Comparative biological study of roots, stems, leaves, and seeds of Angelica shikokiana Makino.J Ethnopharmacol. 2013 Jul 30; 148(3):980-7.JE
Angelica shikokiana has been used as a health food for its anticancer, anti-inflammatory, antibacterial, antiallergic, and blood vessel dilating effects in Japan. It can also be used to prevent and treat hepatitis, diabetes, hyperlipidemia, and arteriosclerosis.
AIM OF THE STUDY
The present study was designed to compare the biological activities such as melanin synthesis inhibitory, anti-allergy, anti-lipase, anti-bacterial, anti-oxidant, and neuroprotective activities of different parts of the plant that may justify the use of this plant in folk medicine.
MATERIAL AND METHODS
The roots, stems, leaves and, seeds of Angelica shikokiana were separately extracted with water and ethanol. Each extract was examined for melanin synthesis inhibitory and anti-allergy activity on B16-melanoma and RBL-2H3 cells using IgE and A23187 as a stimulant for β-hexosaminidase release, respectively. We also evaluated the inhibition of two enzymes, lipase and acetylcholine esterase, and of the bacterial growth of two species, Escherichia coli and Staphylococcus aureaus. The anti-oxidant activity was determined using oxygen radical anti-oxidant capacity, ORAC assay and its relation to the phenolic content was estimated using the Folin-Ciocalteu method. Besides, the protective effect of the extracts against H2O2-induced oxidative stress in mouse neuroblastoma, Neuro-2A cells was investigated.

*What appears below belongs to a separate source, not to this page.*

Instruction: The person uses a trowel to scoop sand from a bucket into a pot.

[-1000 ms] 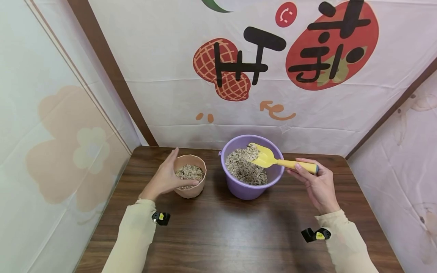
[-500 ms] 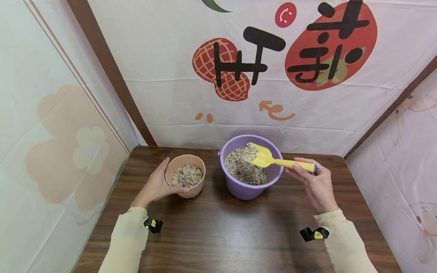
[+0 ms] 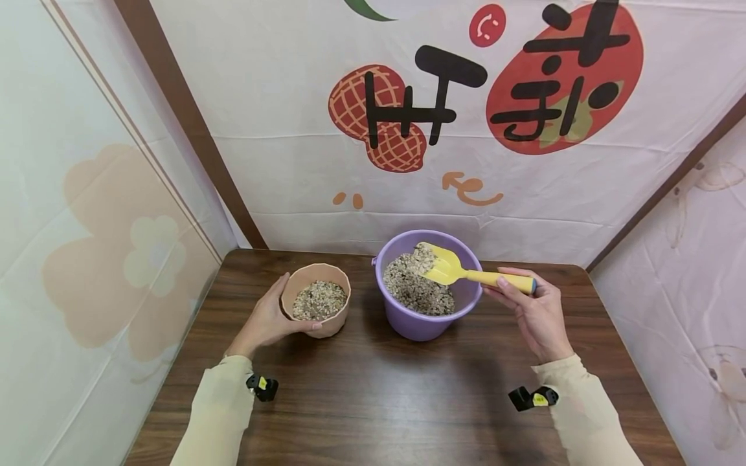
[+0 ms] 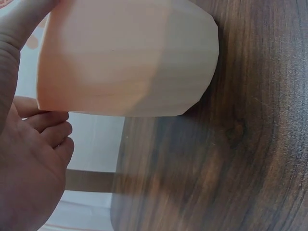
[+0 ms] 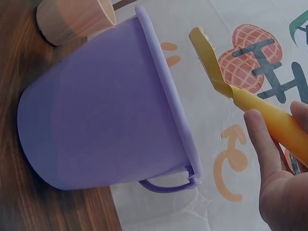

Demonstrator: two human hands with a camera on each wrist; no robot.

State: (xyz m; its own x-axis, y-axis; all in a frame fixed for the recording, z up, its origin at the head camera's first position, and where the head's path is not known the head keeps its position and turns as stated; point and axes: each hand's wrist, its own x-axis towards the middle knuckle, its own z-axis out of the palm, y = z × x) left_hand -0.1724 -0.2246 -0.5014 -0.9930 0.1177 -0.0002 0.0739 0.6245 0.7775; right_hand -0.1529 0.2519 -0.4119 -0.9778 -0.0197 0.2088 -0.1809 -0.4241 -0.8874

The most active extract exhibiting melanin synthesis inhibition (63%) and at the same time with low cytotoxicity (15%) was the ethanol extract of roots at 20 µg/ml, followed by the ethanol extract of stems (57% inhibition, 5% cytotoxicity). On the other hand, the highest inhibitions of β-hexosaminidase release were recorded for the ethanol extract of leaves with IC50 value of 6.89 µg/ml followed by the water extract of the seeds and leaves with IC50 value of 78.32 and 88.44 µg/ml, respectively. For anti-lipase assay, ethanol extracts of the stems and roots showed the strongest inhibition with IC50 values of 204.06 and 216.24 µg/ml, respectively. None of the examined extracts showed any activity against Escherichia coli. while the ethanol extract of the roots and stems showed moderate inhibition for Staphylococcus aureus with minimum inhibitory concentration of 400 µg/ml. Ethanol extract of the roots showed only 30% inhibition of acetylcholine esterase enzyme. The results of anti-oxidant, phenolic content and protective effect against H2O2-induced cytotoxicity assays showed highly correlated data. Ethanol extract of the stems (ORAC value of 1.08 µmol Trolox/mg and phenolic content 44.25 μg GAE/mg) increased the cell viability of H2O2-treated Neuro-2A cells by 28%.